How precise are the atlases contained in this volume? As a neuroanatomist interested in the brainstem and the cerebellum, I was somewhat dismayed by the crude representation of the superior cerebellar peduncle, the corticospinal tract and the corticopontine pathways in sections through the pons and the mesencephalon. Together they fill almost the entire cross section, the corticospinal tract covering a much larger area than the corticopontine pathway. Moreover, the decussation of the superior cerebellar peduncle is lacking in the atlas of the projection systems in Chapter 10 (Fig. 3A). Stilling did much better 170 years ago (Fig. 3B). That tractography is able to overcome the problem of tracing a tract through its decussation was shown in the reconstruction of the superior cerebellar peduncle by Van Baarsen et al. (2013). The illustrations of the long association and commissural pathways in Catani and Thiebaut de Schotten may suffer from a similar overestimation of their size, as a comparison with the histological atlas of Bürgel et al. (2006) in the last chapter suggests. Overestimation may be the consequence of pooling data from different subjects with great individual variability.

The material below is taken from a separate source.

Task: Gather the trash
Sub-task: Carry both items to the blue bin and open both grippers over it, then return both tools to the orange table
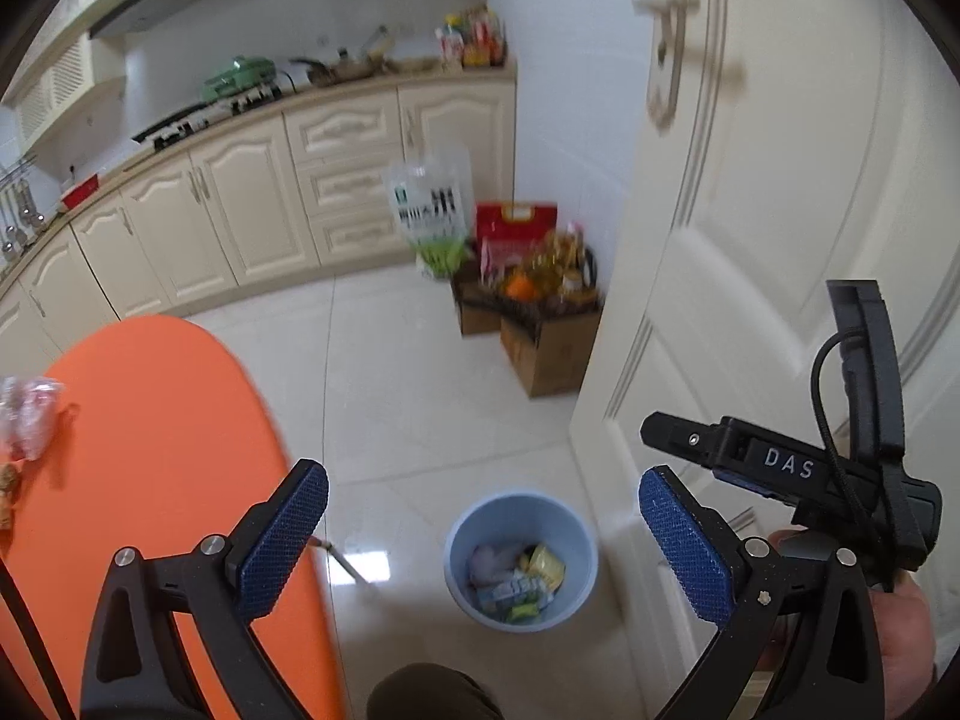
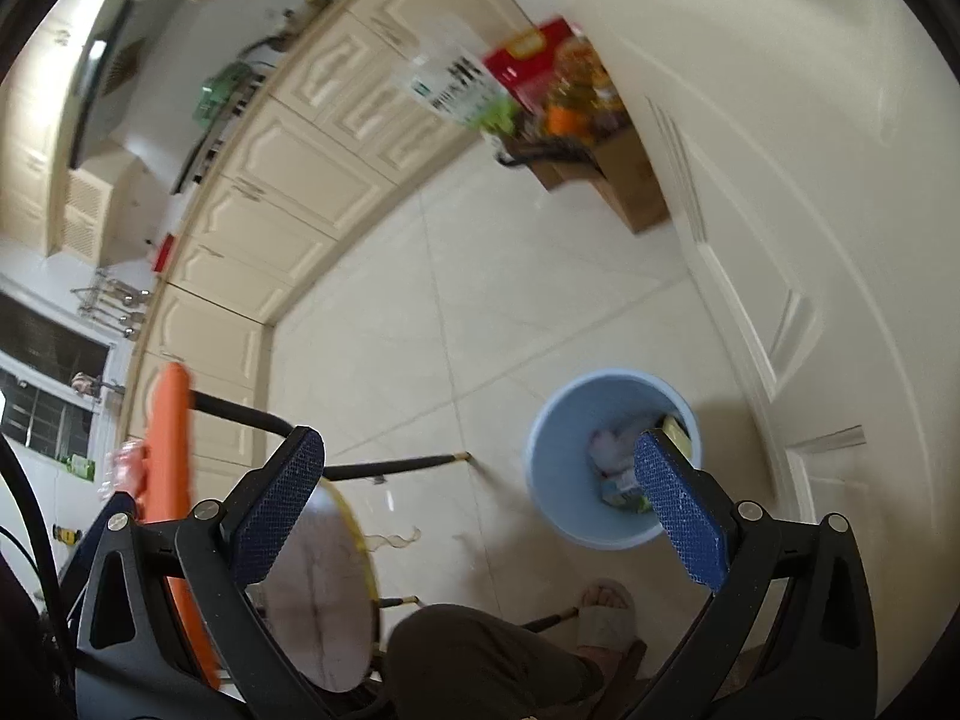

This book can be recommended to neurologists who wish to include tractography in their diagnostic repertoire. It may serve as a guide in courses that combine dissection and neurology. For cognitive and more generally interested neuroscientists it offers a survey of the state of the art in diffusion tensor tractography. I would not advise its use as a primary anatomical text, but its historical introduction and the promises that tractography holds for the future will also make the book of interest to anatomists. There is no doubt that these imaging techniques will be further refined. Once myelin can be visualized, the myeloarchitecture of the cerebral cortex and a detailed topographical anatomy of the white matter will be available for studies using tractography and functional MRI. The tracing of connections, using their neurotransmitters or other molecular markers, should bring the method up to the ‘gold standard’ of connectional neuroanatomy, thus far limited to experimental neuroscience.